First, why would you want to create a custom list type? The main answer is that it gives you more control over the list and enables you to expand its functionality. For a simple Python list it is possible to add any type of data to the list. Take the following code as an example:

data_list = [2, "Peter", {"working": "yes"}, True]

This code would run just fine in Python, but would but a source for all kind of problems. To have different types in a list makes it impossible to loop through and process the data, sublicense at every iteration, you need to enforce if the type is correct for the kind of processing you want to do. Conversely, if you want to make sure that all data entered into a list is of a certain type, you will always have to check that before inserting it into a list. Having a custom list can spare you the redundancy of always checking the type.

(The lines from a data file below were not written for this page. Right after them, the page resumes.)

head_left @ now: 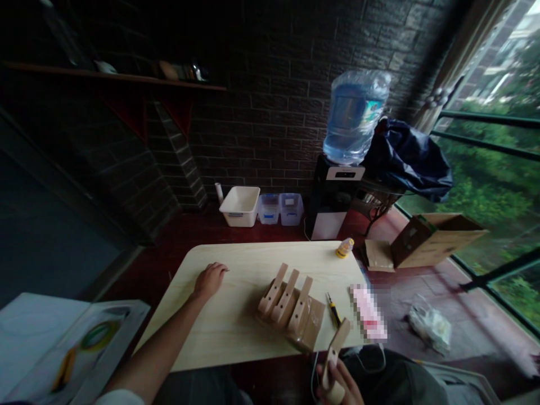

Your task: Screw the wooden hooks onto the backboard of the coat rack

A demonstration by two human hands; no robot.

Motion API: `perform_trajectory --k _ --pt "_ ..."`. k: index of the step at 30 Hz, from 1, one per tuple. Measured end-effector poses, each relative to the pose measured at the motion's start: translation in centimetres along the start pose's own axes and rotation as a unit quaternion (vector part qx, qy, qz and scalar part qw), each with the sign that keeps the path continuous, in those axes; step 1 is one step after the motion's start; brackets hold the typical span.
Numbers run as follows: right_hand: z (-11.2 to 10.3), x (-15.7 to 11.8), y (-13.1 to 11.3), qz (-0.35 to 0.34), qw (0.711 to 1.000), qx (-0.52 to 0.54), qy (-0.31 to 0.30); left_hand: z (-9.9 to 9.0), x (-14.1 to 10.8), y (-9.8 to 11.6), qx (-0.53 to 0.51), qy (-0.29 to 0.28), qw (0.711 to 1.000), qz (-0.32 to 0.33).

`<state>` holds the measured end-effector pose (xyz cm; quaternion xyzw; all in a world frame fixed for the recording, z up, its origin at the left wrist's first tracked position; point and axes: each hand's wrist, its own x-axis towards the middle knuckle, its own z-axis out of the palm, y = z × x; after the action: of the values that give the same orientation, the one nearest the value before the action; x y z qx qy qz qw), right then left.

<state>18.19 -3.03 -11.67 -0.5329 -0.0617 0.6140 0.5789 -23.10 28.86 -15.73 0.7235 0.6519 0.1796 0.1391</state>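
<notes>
My left hand (210,280) rests on the left side of the pale table (236,337), fingers drawn together. A tiny dark bit shows at its fingertips, too small to name. Low at the table's front right edge, my right hand (343,385) is closed around a wooden bracket (337,341) with a dark hole in it. Three similar wooden brackets (287,293) lie side by side across a brown cardboard box (314,320) in the middle of the table. Right of that box lies a yellow and black screwdriver (334,313), close to the held bracket's upper end.
A small yellow-based container (345,248) stands at the table's far right corner. A pink, blurred-out item (368,313) lies along the right edge. Beyond are plastic bins (240,207), a water dispenser (333,197) and an open carton (434,242). A white case (84,337) sits at left.
</notes>
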Motion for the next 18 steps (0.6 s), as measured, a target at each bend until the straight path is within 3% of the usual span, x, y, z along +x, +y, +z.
perform_trajectory --k 4,8,18 --pt "-0.1 0.0 0.3 0.041 0.999 0.027 0.014 0.0 -0.4 -0.4 0.007 -0.03 1.0 0.002" --pt "-0.2 -0.9 0.5 0.038 0.999 0.025 0.006 -0.2 -0.8 -0.8 0.011 -0.049 0.999 -0.009" --pt "-0.8 -3.1 0.4 0.038 0.998 0.059 0.003 -0.2 -1.2 -1.6 0.005 -0.027 0.995 -0.093"
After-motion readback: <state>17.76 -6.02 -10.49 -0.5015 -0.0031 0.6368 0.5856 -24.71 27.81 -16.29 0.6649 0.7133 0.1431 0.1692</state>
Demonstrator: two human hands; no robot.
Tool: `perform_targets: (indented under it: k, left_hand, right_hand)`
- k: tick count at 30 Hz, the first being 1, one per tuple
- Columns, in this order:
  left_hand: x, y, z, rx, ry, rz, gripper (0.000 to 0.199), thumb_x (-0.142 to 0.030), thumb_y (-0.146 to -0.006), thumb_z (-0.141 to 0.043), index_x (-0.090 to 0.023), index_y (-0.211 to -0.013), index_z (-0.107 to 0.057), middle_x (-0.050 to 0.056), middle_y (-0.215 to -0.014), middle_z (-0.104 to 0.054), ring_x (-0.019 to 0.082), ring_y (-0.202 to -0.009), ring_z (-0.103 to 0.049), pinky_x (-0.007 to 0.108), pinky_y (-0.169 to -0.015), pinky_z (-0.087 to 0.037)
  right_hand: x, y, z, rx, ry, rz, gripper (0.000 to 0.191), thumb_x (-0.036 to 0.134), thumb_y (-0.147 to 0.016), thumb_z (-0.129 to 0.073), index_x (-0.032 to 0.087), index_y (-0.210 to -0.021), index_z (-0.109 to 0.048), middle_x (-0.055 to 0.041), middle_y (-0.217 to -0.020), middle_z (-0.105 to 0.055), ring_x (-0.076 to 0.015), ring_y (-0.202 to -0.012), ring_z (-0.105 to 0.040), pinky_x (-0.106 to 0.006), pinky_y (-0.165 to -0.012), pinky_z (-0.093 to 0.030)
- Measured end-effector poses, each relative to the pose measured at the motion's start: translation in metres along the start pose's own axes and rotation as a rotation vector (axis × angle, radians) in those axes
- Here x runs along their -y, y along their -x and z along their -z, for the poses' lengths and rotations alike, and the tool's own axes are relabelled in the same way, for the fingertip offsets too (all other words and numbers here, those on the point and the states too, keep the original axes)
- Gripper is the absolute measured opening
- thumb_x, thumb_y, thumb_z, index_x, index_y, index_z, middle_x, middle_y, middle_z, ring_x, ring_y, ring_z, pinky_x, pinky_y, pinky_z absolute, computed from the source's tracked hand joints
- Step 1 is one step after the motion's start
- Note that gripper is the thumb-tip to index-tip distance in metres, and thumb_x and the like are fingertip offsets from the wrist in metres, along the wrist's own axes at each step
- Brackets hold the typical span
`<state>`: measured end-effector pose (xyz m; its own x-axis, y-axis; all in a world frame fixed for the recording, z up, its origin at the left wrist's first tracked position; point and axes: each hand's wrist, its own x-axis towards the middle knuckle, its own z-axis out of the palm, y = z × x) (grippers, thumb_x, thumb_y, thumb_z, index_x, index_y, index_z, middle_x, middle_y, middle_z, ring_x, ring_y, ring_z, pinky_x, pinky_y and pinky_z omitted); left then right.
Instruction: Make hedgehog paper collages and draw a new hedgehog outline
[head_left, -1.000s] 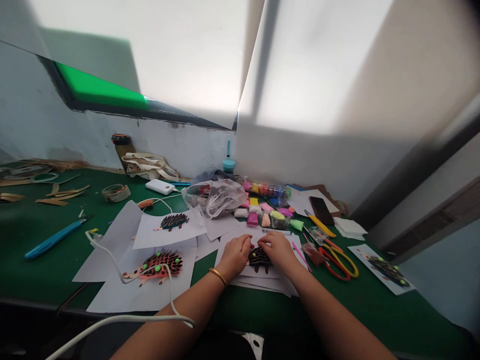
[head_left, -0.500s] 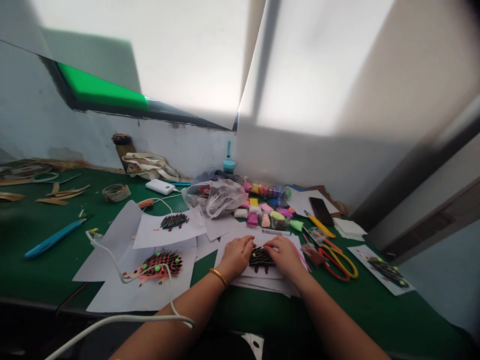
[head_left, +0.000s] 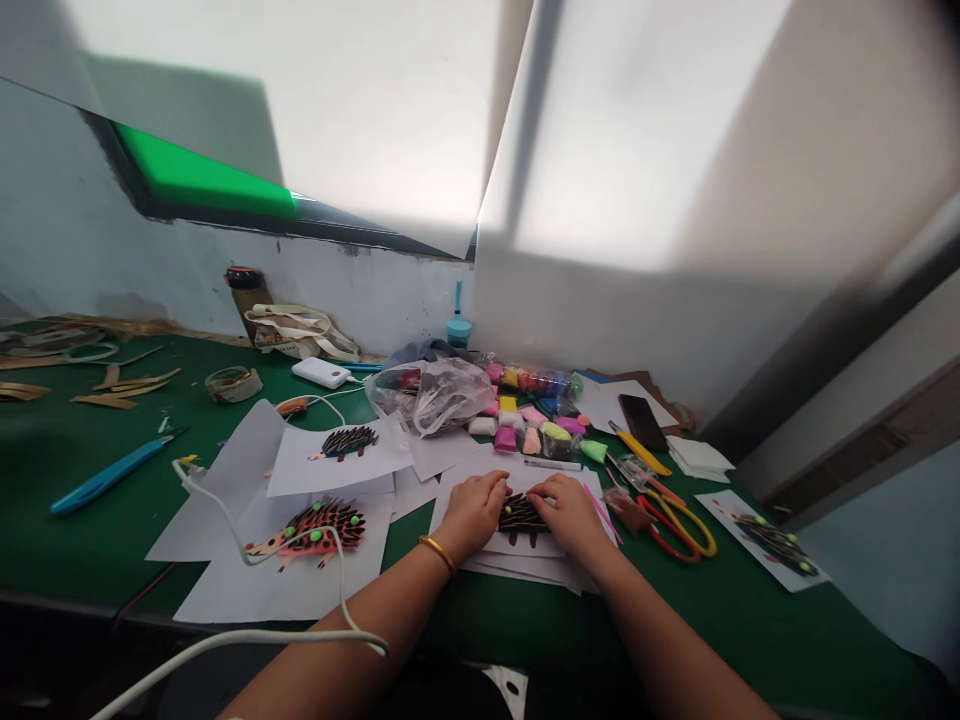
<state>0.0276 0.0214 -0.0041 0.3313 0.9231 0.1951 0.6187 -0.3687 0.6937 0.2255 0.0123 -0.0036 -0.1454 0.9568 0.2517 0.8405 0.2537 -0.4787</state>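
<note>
A hedgehog picture [head_left: 519, 517] with dark spines and a small green ball on it lies on white paper in front of me. My left hand [head_left: 474, 512] rests at its left edge, fingers curled and pressed together; whatever they may hold is hidden. Over the picture's right side, my right hand [head_left: 568, 512] is closed in a pinch, its fingertips at the spines. Anything between those fingertips is too small to make out. A marker [head_left: 553, 464] lies just beyond the hands.
Bagged coloured clay [head_left: 505, 438] and a plastic bag [head_left: 435, 395] sit behind the paper. Scissors [head_left: 679, 525], a yellow cutter [head_left: 641, 450] and a phone [head_left: 642, 422] lie right. A white cable [head_left: 247, 640] crosses a pink hedgehog picture [head_left: 322, 530] at left. A blue cutter [head_left: 112, 475] lies farther left.
</note>
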Motion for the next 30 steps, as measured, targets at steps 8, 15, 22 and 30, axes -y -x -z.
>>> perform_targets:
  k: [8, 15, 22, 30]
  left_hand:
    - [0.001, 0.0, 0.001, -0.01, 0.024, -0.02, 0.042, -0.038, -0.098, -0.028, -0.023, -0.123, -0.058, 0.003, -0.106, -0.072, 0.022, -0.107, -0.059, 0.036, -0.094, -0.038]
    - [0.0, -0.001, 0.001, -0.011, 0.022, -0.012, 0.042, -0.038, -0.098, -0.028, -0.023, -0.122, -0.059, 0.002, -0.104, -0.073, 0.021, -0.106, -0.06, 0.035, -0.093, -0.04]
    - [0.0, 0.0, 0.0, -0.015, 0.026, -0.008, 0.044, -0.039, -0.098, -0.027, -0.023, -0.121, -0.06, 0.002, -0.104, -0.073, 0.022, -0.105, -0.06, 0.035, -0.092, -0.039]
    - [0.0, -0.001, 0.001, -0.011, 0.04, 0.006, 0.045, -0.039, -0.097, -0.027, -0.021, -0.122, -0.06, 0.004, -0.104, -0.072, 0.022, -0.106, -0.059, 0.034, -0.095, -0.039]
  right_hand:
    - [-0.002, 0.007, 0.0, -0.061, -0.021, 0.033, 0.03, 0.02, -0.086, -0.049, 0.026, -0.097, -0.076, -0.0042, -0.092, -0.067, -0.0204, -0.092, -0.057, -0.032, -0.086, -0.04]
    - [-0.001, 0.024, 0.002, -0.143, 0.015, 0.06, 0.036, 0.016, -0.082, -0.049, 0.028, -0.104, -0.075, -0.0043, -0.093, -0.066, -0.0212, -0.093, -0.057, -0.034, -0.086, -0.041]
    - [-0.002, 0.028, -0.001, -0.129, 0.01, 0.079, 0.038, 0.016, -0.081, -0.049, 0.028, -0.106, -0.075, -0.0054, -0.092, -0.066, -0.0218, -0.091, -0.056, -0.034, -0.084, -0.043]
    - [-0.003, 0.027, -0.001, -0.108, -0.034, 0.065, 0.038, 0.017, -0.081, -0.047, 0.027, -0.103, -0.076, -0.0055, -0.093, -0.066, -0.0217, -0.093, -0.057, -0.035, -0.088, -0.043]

A second important reason for a custom list is to always have custom behaviour for the list readily available. Say you have a list storing signal data, a. k. a. a list full of floats. You may want to operate on the signal data. This may be in terms of filtering or normalization. Of course, you could write the corresponding functions, which would perform these actions, but you would always need to make sure that these functions are readily available. Your list can exist and be filled with data without having any of those functions. An elegant way to solve that problem is to have both the data structure and methods in one place.

list vs. UserList #

In order to write your own custom list, you can either directly inherit from list or you can use the UserList from the collections module. While this post focuses more on the UserList I would like to list considerations, that need to be made when choosing which type or class to inherit from.

Inheriting Directly from list: #

When you inherit directly from list, your custom list is essentially a subclass of the built-in list type. This approach can be suitable if you don’t need to override or extend many methods of the built-in list and you want a more direct connection to the standard list behavior.

However, there are some considerations:

  • Dunder Methods: If you want to override or extend specific methods, you’ll need to implement the relevant dunder methods (e.g., getitem, setitem, delitem, etc.) since the built-in methods of list don’t necessarily use each other.
  • Compatibility: Inheriting directly from list might lead to unexpected behavior if the methods you override or extend are not used consistently throughout the list implementation.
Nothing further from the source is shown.